Fakat Kâtip Çelebi namında bir âlim vardı bu “bağnaz” çağda, üstelik Avrupalı Gerardus Mercator’un Atlas Minor’unu Mehmed İhlasî ile birlikte Latinceden Türkçeye çevirmişti. Buna kayıtsız kalmak olmazdı. Bu âlim ve eserleri gerçek idiyse, içinde yaşadığı çağa yakıştırılan karanlık sıfatlarda bir sorun olmalıydı. Cari tarih yazımının kurallarına uymayan bir örnekti bu ve derhal icabına bakılmalıydı. Çare bulundu: İstisna kuralı devreye girdi ve bu âlim bir mucize, evveli ve ahiri olmayan bir isim olarak tanınmaya başlandı. Çağ aynı süflî sıfatlarla isimlendirilmeye devam edilecekti ve fakat Kâtip Çelebi’ye yeni sıfatlar yakıştırıldı: ‘çağının ötesinde bir âlim’, ‘Batıya açılan ilk pencere’, ‘çığır açıcı eserler kaleme alan müellif’, ‘çağı ile çatışan ilerici aydın’ vs.

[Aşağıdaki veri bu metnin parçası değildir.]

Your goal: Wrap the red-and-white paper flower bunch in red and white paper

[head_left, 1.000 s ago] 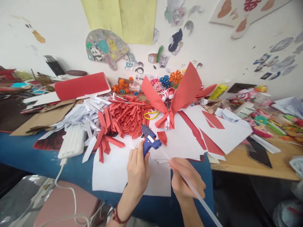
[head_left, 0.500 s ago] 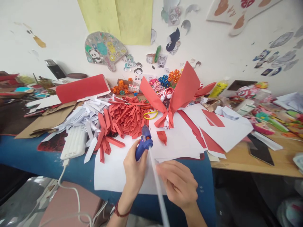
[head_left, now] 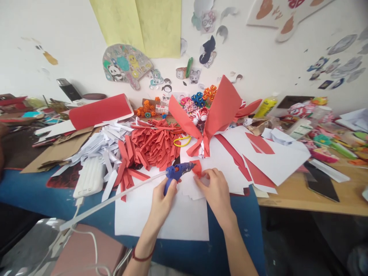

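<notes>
My left hand [head_left: 163, 199] is wrapped round the handle of a blue glue gun [head_left: 174, 172], whose nozzle points right. A long translucent glue stick [head_left: 115, 198] sticks out of its back end toward the lower left. Close to the nozzle, my right hand [head_left: 214, 188] pinches a small red paper piece [head_left: 197, 168] between its fingertips. White paper sheets [head_left: 184, 222] lie under both hands. Behind them stands a large folded red paper form [head_left: 224, 107], gathered at its base.
Left of the hands are a heap of red paper strips [head_left: 155, 143], white strips [head_left: 112, 134] and a white power bank [head_left: 90, 178] with a cable. Cut sheets [head_left: 276, 161] and a black phone [head_left: 322, 182] lie to the right. Paper flowers [head_left: 198, 99] stand near the wall.
The glue gun has turned from pointing away to pointing right, its stick swinging to the lower left. My right hand has moved up from beside the stick and taken hold of the small red piece.
</notes>
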Demonstrator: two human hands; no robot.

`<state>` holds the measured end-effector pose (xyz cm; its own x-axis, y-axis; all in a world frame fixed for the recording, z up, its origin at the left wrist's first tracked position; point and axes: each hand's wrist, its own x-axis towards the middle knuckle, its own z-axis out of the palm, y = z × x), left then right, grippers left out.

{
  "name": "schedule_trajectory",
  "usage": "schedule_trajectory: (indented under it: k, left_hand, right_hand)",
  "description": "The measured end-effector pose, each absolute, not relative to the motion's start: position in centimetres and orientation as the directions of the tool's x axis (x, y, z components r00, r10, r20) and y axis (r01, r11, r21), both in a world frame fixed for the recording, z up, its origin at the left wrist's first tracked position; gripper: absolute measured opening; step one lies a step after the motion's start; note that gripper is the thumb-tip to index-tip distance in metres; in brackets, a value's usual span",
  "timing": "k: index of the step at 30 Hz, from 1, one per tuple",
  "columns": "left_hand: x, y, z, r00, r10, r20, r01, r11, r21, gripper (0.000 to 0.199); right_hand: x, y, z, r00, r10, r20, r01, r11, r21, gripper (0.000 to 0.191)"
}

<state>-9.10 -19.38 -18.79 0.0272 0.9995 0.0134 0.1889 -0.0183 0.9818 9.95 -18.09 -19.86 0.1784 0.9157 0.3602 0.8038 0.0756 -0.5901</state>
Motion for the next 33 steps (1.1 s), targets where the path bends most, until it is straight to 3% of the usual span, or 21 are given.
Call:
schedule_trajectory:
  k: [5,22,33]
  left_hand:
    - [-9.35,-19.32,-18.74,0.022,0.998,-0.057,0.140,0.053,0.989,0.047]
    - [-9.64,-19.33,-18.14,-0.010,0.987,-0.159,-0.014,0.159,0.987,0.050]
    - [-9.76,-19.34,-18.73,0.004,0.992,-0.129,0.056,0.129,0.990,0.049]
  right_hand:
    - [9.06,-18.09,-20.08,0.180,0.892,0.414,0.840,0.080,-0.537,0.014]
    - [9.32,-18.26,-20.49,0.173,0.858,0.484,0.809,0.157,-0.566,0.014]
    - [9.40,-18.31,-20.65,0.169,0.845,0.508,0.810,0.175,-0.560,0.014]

Neyse ki Hagen’in kitabına göre, Kâtip Çelebi başarılı ama çağının “tipik” bir düşünürü idi. Kâtip Çelebi’ye bir mucize, yaşadığı çağa ise bir ucube muamelesi yapmayan Hagen, Kâtip Çelebi’nin Cihannümâ’sını merkeze alarak hayat hikâyesini, içinde yaşadığı zaman-mekân şartlarını, eserlerini, çalışma tarzını, bir eseri vücuda getirme şeklini ve coğrafya bilimine yaptığı katkıları vukufiyetle inceler.

17. Yüzyılın Düşünce Ufku

Klasik gelenekte bir âlim ele aldığı konuyu bidayetinden kendisine kadar gelen tartışmaları inceledikten, eski birikimi tashih edip güncelledikten sonra yeni bir şey söyler. Başka bir ifadeyle, yeni kavramının muhtevası eskinin tadilatı (restorasyonu) ile belirlenir. Modern bir araştırmacı olan Hagen, çalışmasında izlediği yol yordam ile bu yöntemi canlandırır. Hagen, Kâtip Çelebi ve 17. yüzyılın düşünce ufku hakkında yazılmış tüm kaynakları ve geniş yazma literatürünü kullanarak sıkı örülmüş bir metin oluşturmuştur.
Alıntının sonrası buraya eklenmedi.